Is the US at Full Employment?
This is a common question. It is important to know if an economy is at full employment. However, the question is wrong. or at least the way it is answered is wrong…
Full employment is based on employment of labor. However, full employment must consider both labor and capital since they are both resources for production. You might see a situation where capital reaches full employment before labor. Actually that is what I always see. Then labor becomes more fully employed as capital stops being employed. That is a normal process for a business cycle.
So is the US at full employment? As I see it, the economy reached full employment in the second half of 2014, when capital utilization was optimized.
The bottom line in the graph is the optimization of capital in the economy.
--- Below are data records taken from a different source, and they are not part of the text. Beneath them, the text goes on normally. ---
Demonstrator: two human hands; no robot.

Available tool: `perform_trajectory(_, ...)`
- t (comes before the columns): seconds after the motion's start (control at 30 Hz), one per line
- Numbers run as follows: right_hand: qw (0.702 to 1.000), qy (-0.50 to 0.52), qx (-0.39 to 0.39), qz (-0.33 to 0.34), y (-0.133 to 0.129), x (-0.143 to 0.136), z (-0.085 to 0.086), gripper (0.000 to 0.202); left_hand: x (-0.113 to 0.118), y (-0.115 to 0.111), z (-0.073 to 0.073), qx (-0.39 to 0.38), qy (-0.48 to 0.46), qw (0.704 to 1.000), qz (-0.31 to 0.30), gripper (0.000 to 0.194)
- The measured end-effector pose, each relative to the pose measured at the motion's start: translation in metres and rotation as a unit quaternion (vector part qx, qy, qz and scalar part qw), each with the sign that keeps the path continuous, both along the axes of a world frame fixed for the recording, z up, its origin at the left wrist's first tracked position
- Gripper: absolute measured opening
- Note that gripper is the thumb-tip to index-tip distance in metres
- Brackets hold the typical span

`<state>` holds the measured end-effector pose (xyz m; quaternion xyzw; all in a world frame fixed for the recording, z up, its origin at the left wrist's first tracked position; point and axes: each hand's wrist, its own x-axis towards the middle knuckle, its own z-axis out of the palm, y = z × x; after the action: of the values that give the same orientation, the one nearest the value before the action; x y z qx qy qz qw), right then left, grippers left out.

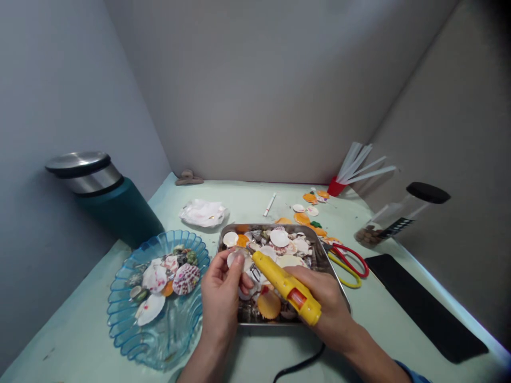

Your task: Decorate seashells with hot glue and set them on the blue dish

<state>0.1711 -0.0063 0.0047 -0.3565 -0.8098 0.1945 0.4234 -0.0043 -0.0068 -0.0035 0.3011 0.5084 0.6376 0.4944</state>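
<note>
A white shell (236, 259) is pinched between the thumb and fingers of my left hand (223, 290), over the left part of a metal tray (346, 298). My right hand (325, 298) is wrapped round a yellow glue gun (285, 282), whose dark tip points at that shell; whether they touch is hard to tell. Many white, orange and patterned shells fill the tray below, among them an orange scallop shell (269, 305) near the front edge. A black cord (299, 366) runs below the tray.
Left: blue scalloped plate (159, 340) with shells, teal bottle (120, 207). Behind: crumpled white plastic (203, 213), white stick (270, 205), orange shells (302, 218). Right: red-and-yellow scissors (355, 260), red cup (336, 186) of glue sticks, clear jar (393, 218), black strip (423, 306).
</note>
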Motion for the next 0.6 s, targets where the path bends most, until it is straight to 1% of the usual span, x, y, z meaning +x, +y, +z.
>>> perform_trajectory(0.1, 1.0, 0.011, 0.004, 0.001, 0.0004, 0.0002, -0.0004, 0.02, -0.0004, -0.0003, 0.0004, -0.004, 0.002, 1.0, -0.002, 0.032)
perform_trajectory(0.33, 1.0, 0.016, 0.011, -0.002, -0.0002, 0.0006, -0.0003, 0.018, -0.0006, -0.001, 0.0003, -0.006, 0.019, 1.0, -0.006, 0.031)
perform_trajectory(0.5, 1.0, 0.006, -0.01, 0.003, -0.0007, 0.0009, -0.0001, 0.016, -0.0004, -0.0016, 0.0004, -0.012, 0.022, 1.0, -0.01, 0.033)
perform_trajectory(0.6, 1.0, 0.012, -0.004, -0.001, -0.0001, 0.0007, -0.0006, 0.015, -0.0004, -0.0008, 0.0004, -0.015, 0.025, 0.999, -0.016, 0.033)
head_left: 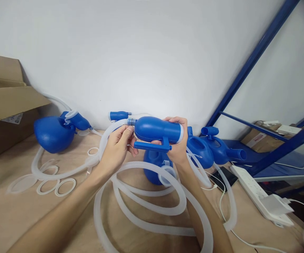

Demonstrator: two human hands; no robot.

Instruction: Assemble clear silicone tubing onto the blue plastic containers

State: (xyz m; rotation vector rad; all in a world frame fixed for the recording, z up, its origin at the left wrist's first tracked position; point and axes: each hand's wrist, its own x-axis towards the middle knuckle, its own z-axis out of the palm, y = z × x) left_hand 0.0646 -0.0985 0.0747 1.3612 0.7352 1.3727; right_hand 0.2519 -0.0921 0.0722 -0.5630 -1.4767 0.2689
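Observation:
A blue plastic urinal funnel [152, 128] lies sideways in my right hand [179, 140], whose fingers wrap round its wide, white-rimmed end. Its straight blue handle [152, 146] points left below the body. At the narrow left end, a grey-blue hose connector [131, 121] joins it to a translucent ribbed hose [106, 135]. My left hand [119, 144] is closed in a pinch at this connector, its thumb against the underside; the other fingertips are partly hidden. Beneath my hands stands a blue bottle [152, 168] with a clear cap [167, 175], amid loops of hose.
Another blue bottle [53, 133] and funnel stand left, near a cardboard box [7, 116]. White rings [65, 187] lie before them. Right are more blue bottles [215, 149], a phone [224, 178], a power strip [259, 196] and a blue shelf frame [246, 73]. A wall is behind.

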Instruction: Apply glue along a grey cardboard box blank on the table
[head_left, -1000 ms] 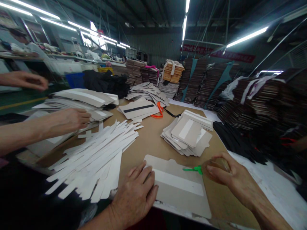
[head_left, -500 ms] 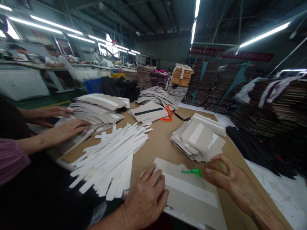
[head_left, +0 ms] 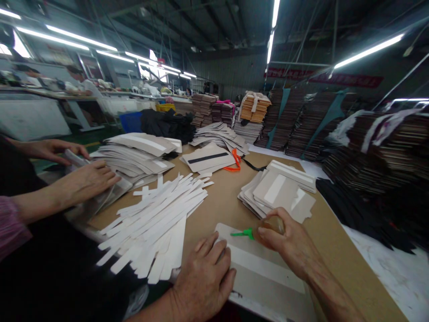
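Observation:
A grey cardboard panel (head_left: pixel 268 286) with a white strip (head_left: pixel 264 264) along it lies at the table's near edge. My left hand (head_left: pixel 206 273) grips the panel's left side, fingers bent and thumb over its face. In my right hand (head_left: pixel 288 241) is a squeeze bottle (head_left: pixel 268 230) of amber liquid, fingers wrapped round it. Its green nozzle (head_left: pixel 243 233) points left, over the far part of the panel; whether the tip touches cannot be made out. Left of my left hand lies a pile of white strips (head_left: pixel 161 219).
Beyond my right hand sits a stack of strip-bearing panels (head_left: pixel 279 188). A co-worker's hands (head_left: pixel 83 179) handle panels beside another stack (head_left: pixel 134 152) at left. An orange loop (head_left: pixel 236 161) lies mid-table (head_left: pixel 224 197). Black cloth pieces (head_left: pixel 362 214) and tall stacks (head_left: pixel 301 120) stand right and behind.
My right hand has moved left with the bottle, bringing the nozzle nearer my left hand. My left hand stays put. The co-worker's hands have shifted left, one now lifting a panel edge.

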### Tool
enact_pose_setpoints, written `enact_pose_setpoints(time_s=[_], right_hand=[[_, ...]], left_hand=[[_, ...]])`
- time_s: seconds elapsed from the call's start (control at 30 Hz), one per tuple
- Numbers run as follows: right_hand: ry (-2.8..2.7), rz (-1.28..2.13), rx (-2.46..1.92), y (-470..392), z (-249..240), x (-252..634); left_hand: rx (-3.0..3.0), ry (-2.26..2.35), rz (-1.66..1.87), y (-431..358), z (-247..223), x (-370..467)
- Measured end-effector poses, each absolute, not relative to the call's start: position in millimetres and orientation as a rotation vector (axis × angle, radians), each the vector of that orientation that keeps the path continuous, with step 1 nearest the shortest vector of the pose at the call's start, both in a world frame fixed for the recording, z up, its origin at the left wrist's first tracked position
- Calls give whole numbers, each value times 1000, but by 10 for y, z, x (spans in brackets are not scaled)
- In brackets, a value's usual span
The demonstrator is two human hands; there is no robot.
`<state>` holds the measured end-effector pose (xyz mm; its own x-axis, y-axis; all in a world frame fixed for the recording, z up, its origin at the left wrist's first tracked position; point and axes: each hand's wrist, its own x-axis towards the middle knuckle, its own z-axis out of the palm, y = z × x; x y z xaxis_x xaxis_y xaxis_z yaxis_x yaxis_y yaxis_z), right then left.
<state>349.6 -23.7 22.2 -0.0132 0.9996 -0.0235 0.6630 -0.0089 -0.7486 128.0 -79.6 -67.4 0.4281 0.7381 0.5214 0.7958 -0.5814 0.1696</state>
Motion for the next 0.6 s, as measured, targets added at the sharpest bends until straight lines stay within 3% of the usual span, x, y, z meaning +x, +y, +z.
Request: enact_pose_setpoints(time_s=[0.27,0.4,0.6], right_hand=[[-764,1138,-1363,-447,-16,3964],[-300,1030,-1248,-661,4,4485],[-98,765,-1204,-840,36,5218]], left_hand=[[-2454,-1298,-933,-751,-711,1249],[-2420,-1278,-923,-744,-745,1219],[-2391,-1243,-917,-733,-748,1214]])
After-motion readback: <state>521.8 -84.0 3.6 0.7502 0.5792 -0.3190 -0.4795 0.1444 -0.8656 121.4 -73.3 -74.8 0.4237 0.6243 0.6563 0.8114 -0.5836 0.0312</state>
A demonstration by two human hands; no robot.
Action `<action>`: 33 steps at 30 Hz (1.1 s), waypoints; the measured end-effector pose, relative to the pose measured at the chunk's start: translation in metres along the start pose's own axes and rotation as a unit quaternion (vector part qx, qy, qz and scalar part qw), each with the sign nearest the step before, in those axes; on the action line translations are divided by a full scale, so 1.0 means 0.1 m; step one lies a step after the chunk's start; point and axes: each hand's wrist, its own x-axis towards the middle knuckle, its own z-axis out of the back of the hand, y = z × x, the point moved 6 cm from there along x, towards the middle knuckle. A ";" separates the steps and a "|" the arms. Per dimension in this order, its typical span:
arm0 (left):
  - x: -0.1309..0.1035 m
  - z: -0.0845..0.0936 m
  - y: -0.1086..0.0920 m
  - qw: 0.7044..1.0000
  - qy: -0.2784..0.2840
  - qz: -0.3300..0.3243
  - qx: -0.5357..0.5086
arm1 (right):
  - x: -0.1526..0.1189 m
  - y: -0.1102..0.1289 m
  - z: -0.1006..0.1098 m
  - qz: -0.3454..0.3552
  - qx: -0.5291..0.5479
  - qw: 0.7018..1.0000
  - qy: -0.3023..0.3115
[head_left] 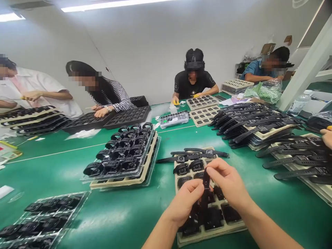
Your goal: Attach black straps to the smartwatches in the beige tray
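Between both hands is a black smartwatch strap (206, 180), held upright above a cream tray (207, 235). My left hand (185, 199) pinches it on its left side, thumb against the band. With thumb and fingertips, my right hand (225, 178) grips its upper end. Any watch body on this strap is hidden by the hands. Underneath, the tray holds several black watches in its square pockets, some with their straps looped. Across its far rows lie watches with flat, opened straps (181, 158).
Left of the tray stands a stack of clear and cream trays with looped watches (120, 152). Another clear tray (75, 204) lies at front left. To the right are stacks of flat-strapped watches (249, 119). Several co-workers sit around the green table (124, 207); one's hand (327, 136) shows at the right edge.
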 end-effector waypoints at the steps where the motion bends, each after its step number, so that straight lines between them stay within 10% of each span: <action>1: 0.00 -0.03 0.05 1.000 0.012 0.012 -0.015 | 0.00 -0.01 0.02 -0.006 0.014 1.000 -0.021; 11: 0.04 -0.29 0.23 0.976 0.117 0.033 -0.183 | -0.08 -0.14 0.05 -0.020 0.030 0.997 -0.073; 25: 0.02 -0.33 0.27 0.981 0.085 0.057 -0.163 | -0.08 -0.11 0.19 0.032 -0.069 0.986 -0.149; 29: 0.02 -0.31 0.25 0.993 0.065 0.039 -0.092 | -0.06 -0.08 0.20 0.042 -0.061 0.986 -0.150; 33: -0.03 -0.11 -0.06 0.970 -0.085 -0.127 0.191 | -0.03 -0.08 0.09 0.049 -0.020 0.997 -0.050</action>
When the line reaches zero, a resource is optimized for profits.
The top line is the optimization of labor. The graph shows that capital is always optimized but labor never is. So in essence, capital always reaches full employment but labor does not.
Still, labor and capital need to be taken together to see full employment. The economy has reached full employment considering labor and capital, but employment of labor can still increase even after full employment of capital. The economy is on the other side of full employment going through a subtle cascading process into a contraction.
The fact that in your model labor is never optimized makes me wonder about the model.
You are taking the derivative of z-vertical = (m + k – am2k2)/L.
Why should the coefficients for m and k both be 1/L? (or for that matter constants?)
Why should your cobra equation be symmetrical in m and k when the costs associated with capital and labor are different in character?
EL – Why is your formula dependent on 0.76 and 1.46?
Did you end up with these modifiers so that the results suited you?
The only difference in the two is that, in the second equation, you are squaring (Capacity Utilization: Total Industry/100).
Why should squaring that one term turn Optimization of Capital into Optimization of Labor?
The idea that we are at full employment in belied by the fact that the Labor Force Participation Rate (ages 25-54) for 2015 was 2% below it’s level in 2008.
Capital might be at full utilization, since our manufacturing output is almost back to its pre-recession peak, but with businesses sitting on $1.9T in cash, I don’t think we can say that we are at full capital employment.
We may however, be at OPTIMAL (not full) capital employment, by which I mean that putting their cash in T-bills earns those businesses the best risk-reward ratio that they think they can get.
EL – I see that your chart has the last data series from July 1, 2016. So you are looking in the rear view mirror by at least 6 months.
A model that looks backward is not of much use. Come up with something that uses real time data and looks forward and you will have accomplished something.
Warren,
Edward is taking partial derivatives of his function for profits in terms of labor and capital utilization. When the derivative wrt capital is zero, then no change to capital will produce higher profits. You can find the “Cobra Equation” he is differentiating here: http://effectivedemand.typepad.com/ed/synopsis-of-the-effective-demand-research.html or in many AB posts.
Having tried to describe it, I see the error of my question. The surface of the cobra has a saddle, but anywhere else the partial derivatives are not zero at the same time. Since the equation maximizes on the boundary, there is actually no reason why any profit increasing trajectory need have a zero wrt capital (or labor) at any time during the cycle. If you accept that the equation is meaningful (which I do not follow) then by geometric inspection, labor and capital cannot both be ‘optimized’.
Arne,
Thanks for answering the question. I have not had access to the internet for a couple days. Your answer is perfect.
Ah, I see the problem. The legend is cut off, so I cannot see the squaring in the first equation.